The copy you give must match the listing below exactly and contain no pictures.

#### AVAILABLE DATA ####

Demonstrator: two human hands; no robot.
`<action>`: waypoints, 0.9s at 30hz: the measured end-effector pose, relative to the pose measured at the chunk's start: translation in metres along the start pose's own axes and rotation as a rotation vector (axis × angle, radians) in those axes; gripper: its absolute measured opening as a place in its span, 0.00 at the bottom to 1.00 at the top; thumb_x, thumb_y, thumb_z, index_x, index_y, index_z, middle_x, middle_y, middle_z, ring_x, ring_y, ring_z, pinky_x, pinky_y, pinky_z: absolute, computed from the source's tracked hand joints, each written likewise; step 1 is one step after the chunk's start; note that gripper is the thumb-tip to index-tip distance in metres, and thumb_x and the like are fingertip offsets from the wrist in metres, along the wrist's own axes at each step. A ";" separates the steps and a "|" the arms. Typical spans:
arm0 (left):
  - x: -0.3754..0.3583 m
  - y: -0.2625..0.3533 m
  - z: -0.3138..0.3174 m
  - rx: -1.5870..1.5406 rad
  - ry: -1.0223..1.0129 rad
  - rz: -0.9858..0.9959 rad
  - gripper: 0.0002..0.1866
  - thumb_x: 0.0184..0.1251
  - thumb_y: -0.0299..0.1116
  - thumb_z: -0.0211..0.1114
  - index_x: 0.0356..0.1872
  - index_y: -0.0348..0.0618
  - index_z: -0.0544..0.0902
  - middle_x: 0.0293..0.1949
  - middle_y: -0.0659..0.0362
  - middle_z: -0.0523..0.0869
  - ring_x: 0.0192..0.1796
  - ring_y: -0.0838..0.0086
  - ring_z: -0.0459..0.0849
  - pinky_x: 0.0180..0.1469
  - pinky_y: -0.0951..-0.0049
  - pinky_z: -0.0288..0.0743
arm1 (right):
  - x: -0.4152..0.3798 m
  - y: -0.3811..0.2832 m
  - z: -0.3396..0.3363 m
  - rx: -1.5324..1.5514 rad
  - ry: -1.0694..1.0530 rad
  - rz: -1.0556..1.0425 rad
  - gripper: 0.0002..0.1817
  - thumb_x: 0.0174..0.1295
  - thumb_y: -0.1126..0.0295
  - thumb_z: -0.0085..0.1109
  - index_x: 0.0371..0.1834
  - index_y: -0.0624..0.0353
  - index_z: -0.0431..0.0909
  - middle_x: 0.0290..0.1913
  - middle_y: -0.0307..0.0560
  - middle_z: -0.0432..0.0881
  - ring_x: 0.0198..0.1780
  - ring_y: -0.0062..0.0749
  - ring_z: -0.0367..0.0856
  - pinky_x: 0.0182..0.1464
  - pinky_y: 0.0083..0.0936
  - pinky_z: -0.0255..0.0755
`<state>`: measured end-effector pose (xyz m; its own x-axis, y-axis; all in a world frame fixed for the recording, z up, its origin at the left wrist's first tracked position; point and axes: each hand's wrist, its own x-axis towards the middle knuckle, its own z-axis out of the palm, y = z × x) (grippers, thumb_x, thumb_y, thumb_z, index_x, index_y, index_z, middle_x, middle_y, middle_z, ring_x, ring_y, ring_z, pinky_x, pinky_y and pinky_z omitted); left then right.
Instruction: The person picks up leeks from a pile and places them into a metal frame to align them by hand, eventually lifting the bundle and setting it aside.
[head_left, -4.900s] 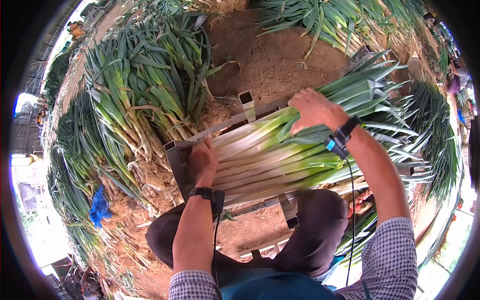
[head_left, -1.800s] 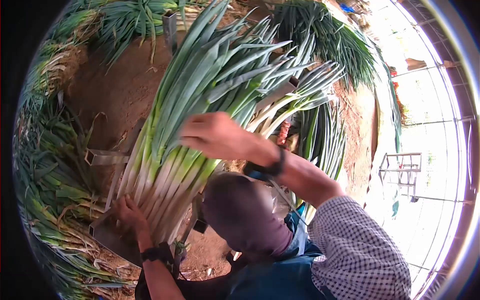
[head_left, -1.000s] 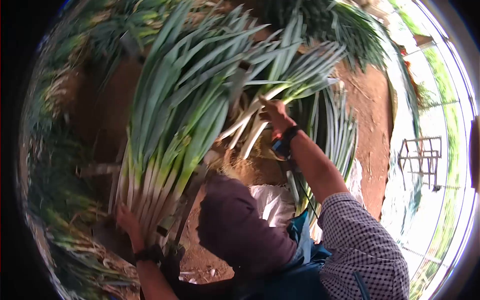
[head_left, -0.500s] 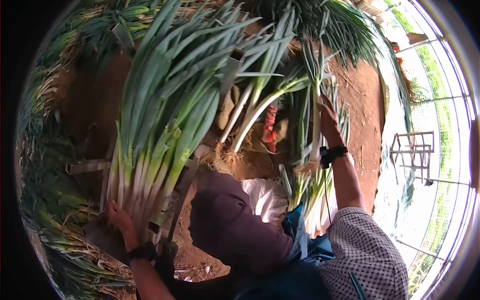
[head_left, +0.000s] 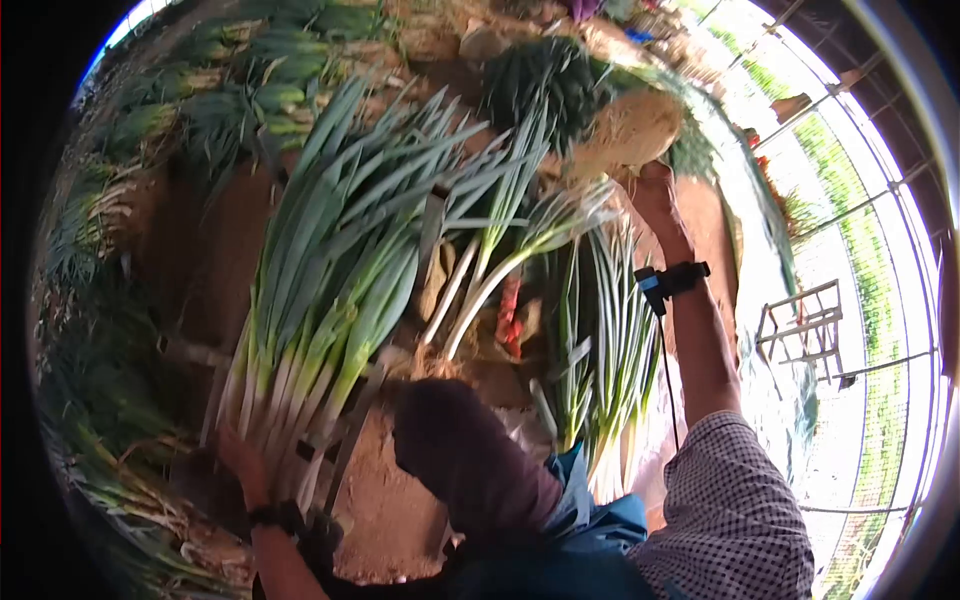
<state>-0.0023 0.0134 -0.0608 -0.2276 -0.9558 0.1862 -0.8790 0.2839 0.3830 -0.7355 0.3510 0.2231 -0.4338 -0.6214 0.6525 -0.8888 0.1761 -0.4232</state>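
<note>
A large bunch of leeks (head_left: 300, 290) lies on a metal frame (head_left: 345, 440), leaves away from me and pale stalks near me. My left hand (head_left: 243, 465) is closed around the left edge of the stalks, its fingertips partly hidden. At the upper right, my right hand (head_left: 655, 195) is raised in a fist, a black strap at its wrist. Blurred pale strands show beside its fingers; what it holds cannot be made out. Left of and below it are loose leeks (head_left: 485, 285) with roots. More leeks (head_left: 610, 350) lie below the right hand.
Leek piles (head_left: 100, 400) line the left side, with more bundles (head_left: 270, 90) at the back. A dark green heap (head_left: 545, 95) and a tan rounded thing (head_left: 635, 125) stand behind. A dark cap-like covering (head_left: 470, 450) blocks the lower middle. A metal rack (head_left: 805, 330) is outside right.
My right hand has moved up and away from me; the upright leek it held is no longer seen in that place. The left hand stays at the bunch. The view has shifted.
</note>
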 end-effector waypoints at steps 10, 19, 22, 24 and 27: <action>-0.006 -0.009 0.017 0.247 -0.049 -0.009 0.12 0.70 0.24 0.53 0.51 0.34 0.78 0.52 0.42 0.81 0.61 0.48 0.77 0.67 0.50 0.64 | 0.062 -0.047 0.063 -0.050 -0.283 0.228 0.23 0.61 0.63 0.71 0.55 0.64 0.79 0.42 0.61 0.86 0.44 0.49 0.87 0.47 0.39 0.78; -0.008 0.039 -0.009 0.323 0.034 -0.086 0.24 0.64 0.24 0.58 0.63 0.41 0.77 0.56 0.44 0.83 0.61 0.50 0.79 0.66 0.48 0.67 | 0.066 -0.105 0.093 -0.560 -0.404 -0.250 0.07 0.58 0.76 0.59 0.39 0.57 0.75 0.36 0.58 0.84 0.41 0.57 0.84 0.43 0.48 0.76; -0.005 0.022 0.012 -0.027 0.102 0.075 0.18 0.58 0.24 0.61 0.51 0.39 0.84 0.37 0.46 0.87 0.42 0.47 0.86 0.45 0.52 0.79 | 0.084 -0.111 0.098 -0.668 -0.351 -0.366 0.07 0.66 0.72 0.48 0.42 0.56 0.77 0.35 0.58 0.83 0.42 0.58 0.85 0.43 0.51 0.75; -0.010 0.034 0.005 0.219 -0.009 0.118 0.06 0.64 0.30 0.60 0.37 0.39 0.81 0.36 0.44 0.86 0.39 0.45 0.85 0.41 0.51 0.79 | 0.107 -0.113 0.099 -0.557 -0.410 -0.455 0.17 0.63 0.75 0.57 0.56 0.57 0.79 0.50 0.58 0.86 0.52 0.58 0.83 0.52 0.48 0.76; -0.011 0.075 -0.021 0.168 0.124 -0.228 0.16 0.73 0.45 0.59 0.48 0.44 0.82 0.52 0.42 0.81 0.56 0.44 0.77 0.58 0.40 0.66 | 0.131 -0.228 0.107 -0.317 -0.642 -0.514 0.26 0.59 0.73 0.65 0.63 0.56 0.76 0.53 0.59 0.84 0.53 0.59 0.82 0.53 0.46 0.75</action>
<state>-0.0571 0.0474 -0.0149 0.0272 -0.9737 0.2261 -0.9609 0.0369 0.2745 -0.5739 0.1476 0.3383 0.1138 -0.9744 0.1942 -0.9916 -0.0993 0.0825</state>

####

**SOLUTION FOR THIS TASK:**
Demonstrator: two human hands; no robot.
`<action>`: waypoints, 0.9s at 30hz: the measured end-effector pose, relative to the pose measured at the chunk's start: translation in metres along the start pose's own axes and rotation as a rotation vector (axis × angle, radians) in those axes; gripper: its absolute measured opening as a place in its span, 0.00 at the bottom to 1.00 at the top; thumb_x, thumb_y, thumb_z, index_x, index_y, index_z, middle_x, middle_y, middle_z, ring_x, ring_y, ring_z, pinky_x, pinky_y, pinky_z: absolute, computed from the source's tracked hand joints, each written likewise; step 1 is one step after the chunk's start; note that gripper is the thumb-tip to index-tip distance in metres, and thumb_x and the like are fingertip offsets from the wrist in metres, along the wrist's own axes at each step. A ";" separates the steps and a "|" the arms. Typical spans:
arm0 (left):
  - x: -0.3754..0.3583 m
  - y: -0.2625..0.3533 m
  - z: -0.3138..0.3174 m
  - rx: -1.5870..1.5406 rad
  - ry: -1.0223..1.0129 rad
  - rz: -0.9858..0.9959 rad
  - gripper: 0.0002..0.1866
  - thumb_x: 0.0184..0.1251
  - thumb_y: -0.0299..0.1116
  - thumb_z: -0.0211..0.1114
  - index_x: 0.0356..0.1872
  - index_y: -0.0348..0.0618
  - index_z: -0.0544..0.0902
  - middle_x: 0.0293..0.1949
  - middle_y: -0.0659..0.0362
  - middle_z: -0.0523..0.0869
  - ring_x: 0.0192..0.1796
  - ring_y: -0.0838..0.0086
  - ring_z: -0.0459..0.0849
  - pinky_x: 0.0180..0.1469
  - pinky_y: -0.0951..-0.0049
  - pinky_z: -0.0288..0.0743
arm1 (right):
  - x: -0.4152..0.3798 m
  - y: -0.3811..0.2832 m
  - z: -0.3396..0.3363 m
  - rx: -1.5324..1.5514 rad
  - ry: -1.0694..1.0530 rad
  - rz: -1.0556..1.0425 rad
  - gripper: 0.0002..0.1817
  - thumb_x: 0.0174..0.1295
  - thumb_y: -0.1126..0.0295
  - thumb_z: -0.0085..0.1109
  - index_x: 0.0371..0.1834
  - index_y: -0.0624..0.0353
  - index_z: -0.0431..0.0909
  - middle_x: 0.0290..0.1913
  - middle_y: -0.0307..0.0560
  - middle_z: -0.0432..0.0881
  - ring_x: 0.0198..0.1780
  - ring_y: -0.0062..0.0749
  - ring_z: -0.0367..0.0856
  - pinky_x: 0.0182..0.1464
  - pinky_y: 0.0083..0.0936
  - pinky_z: -0.0255..0.0755
`<state>`: measured end-effector pose (xyz m; its own x-axis, y-axis; all in a world frame fixed for the recording, z up, its origin at the left wrist's first tracked position; point and axes: each hand's wrist, its own x-axis towards the middle knuckle, its own z-axis out of the palm, y = z × x) (grippers, thumb_x, thumb_y, thumb_z, index_x, index_y, index_z, middle_x, middle_y, middle_z, ring_x, ring_y, ring_z, pinky_x, pinky_y and pinky_z omitted); left then right.
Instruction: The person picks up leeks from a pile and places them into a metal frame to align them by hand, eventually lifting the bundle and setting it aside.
[head_left, -4.900s] 
[head_left, -1.800s] 
[head_left, -1.000s] 
[head_left, -0.500s] 
[head_left, +0.000s] 
<state>-0.0023 0.0134 -0.0608 -0.2276 -0.9558 0.1862 -0.8790 0.2839 0.3830 -0.7355 0.3510 0.2231 -0.4338 -0.6214 0.6525 -0.8888 0.1761 -0.4232</state>
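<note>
A large bunch of leeks (head_left: 300, 290) lies on a metal frame (head_left: 345, 440), leaves away from me and pale stalks near me. My left hand (head_left: 243, 465) is closed around the left edge of the stalks, its fingertips partly hidden. At the upper right, my right hand (head_left: 655, 195) is raised in a fist, a black strap at its wrist. Blurred pale strands show beside its fingers; what it holds cannot be made out. Left of and below it are loose leeks (head_left: 485, 285) with roots. More leeks (head_left: 610, 350) lie below the right hand.
Leek piles (head_left: 100, 400) line the left side, with more bundles (head_left: 270, 90) at the back. A dark green heap (head_left: 545, 95) and a tan rounded thing (head_left: 635, 125) stand behind. A dark cap-like covering (head_left: 470, 450) blocks the lower middle. A metal rack (head_left: 805, 330) is outside right.
My right hand has moved up and away from me; the upright leek it held is no longer seen in that place. The left hand stays at the bunch. The view has shifted.
</note>
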 end-effector waypoints at steps 10, 19, 22, 24 and 27: <action>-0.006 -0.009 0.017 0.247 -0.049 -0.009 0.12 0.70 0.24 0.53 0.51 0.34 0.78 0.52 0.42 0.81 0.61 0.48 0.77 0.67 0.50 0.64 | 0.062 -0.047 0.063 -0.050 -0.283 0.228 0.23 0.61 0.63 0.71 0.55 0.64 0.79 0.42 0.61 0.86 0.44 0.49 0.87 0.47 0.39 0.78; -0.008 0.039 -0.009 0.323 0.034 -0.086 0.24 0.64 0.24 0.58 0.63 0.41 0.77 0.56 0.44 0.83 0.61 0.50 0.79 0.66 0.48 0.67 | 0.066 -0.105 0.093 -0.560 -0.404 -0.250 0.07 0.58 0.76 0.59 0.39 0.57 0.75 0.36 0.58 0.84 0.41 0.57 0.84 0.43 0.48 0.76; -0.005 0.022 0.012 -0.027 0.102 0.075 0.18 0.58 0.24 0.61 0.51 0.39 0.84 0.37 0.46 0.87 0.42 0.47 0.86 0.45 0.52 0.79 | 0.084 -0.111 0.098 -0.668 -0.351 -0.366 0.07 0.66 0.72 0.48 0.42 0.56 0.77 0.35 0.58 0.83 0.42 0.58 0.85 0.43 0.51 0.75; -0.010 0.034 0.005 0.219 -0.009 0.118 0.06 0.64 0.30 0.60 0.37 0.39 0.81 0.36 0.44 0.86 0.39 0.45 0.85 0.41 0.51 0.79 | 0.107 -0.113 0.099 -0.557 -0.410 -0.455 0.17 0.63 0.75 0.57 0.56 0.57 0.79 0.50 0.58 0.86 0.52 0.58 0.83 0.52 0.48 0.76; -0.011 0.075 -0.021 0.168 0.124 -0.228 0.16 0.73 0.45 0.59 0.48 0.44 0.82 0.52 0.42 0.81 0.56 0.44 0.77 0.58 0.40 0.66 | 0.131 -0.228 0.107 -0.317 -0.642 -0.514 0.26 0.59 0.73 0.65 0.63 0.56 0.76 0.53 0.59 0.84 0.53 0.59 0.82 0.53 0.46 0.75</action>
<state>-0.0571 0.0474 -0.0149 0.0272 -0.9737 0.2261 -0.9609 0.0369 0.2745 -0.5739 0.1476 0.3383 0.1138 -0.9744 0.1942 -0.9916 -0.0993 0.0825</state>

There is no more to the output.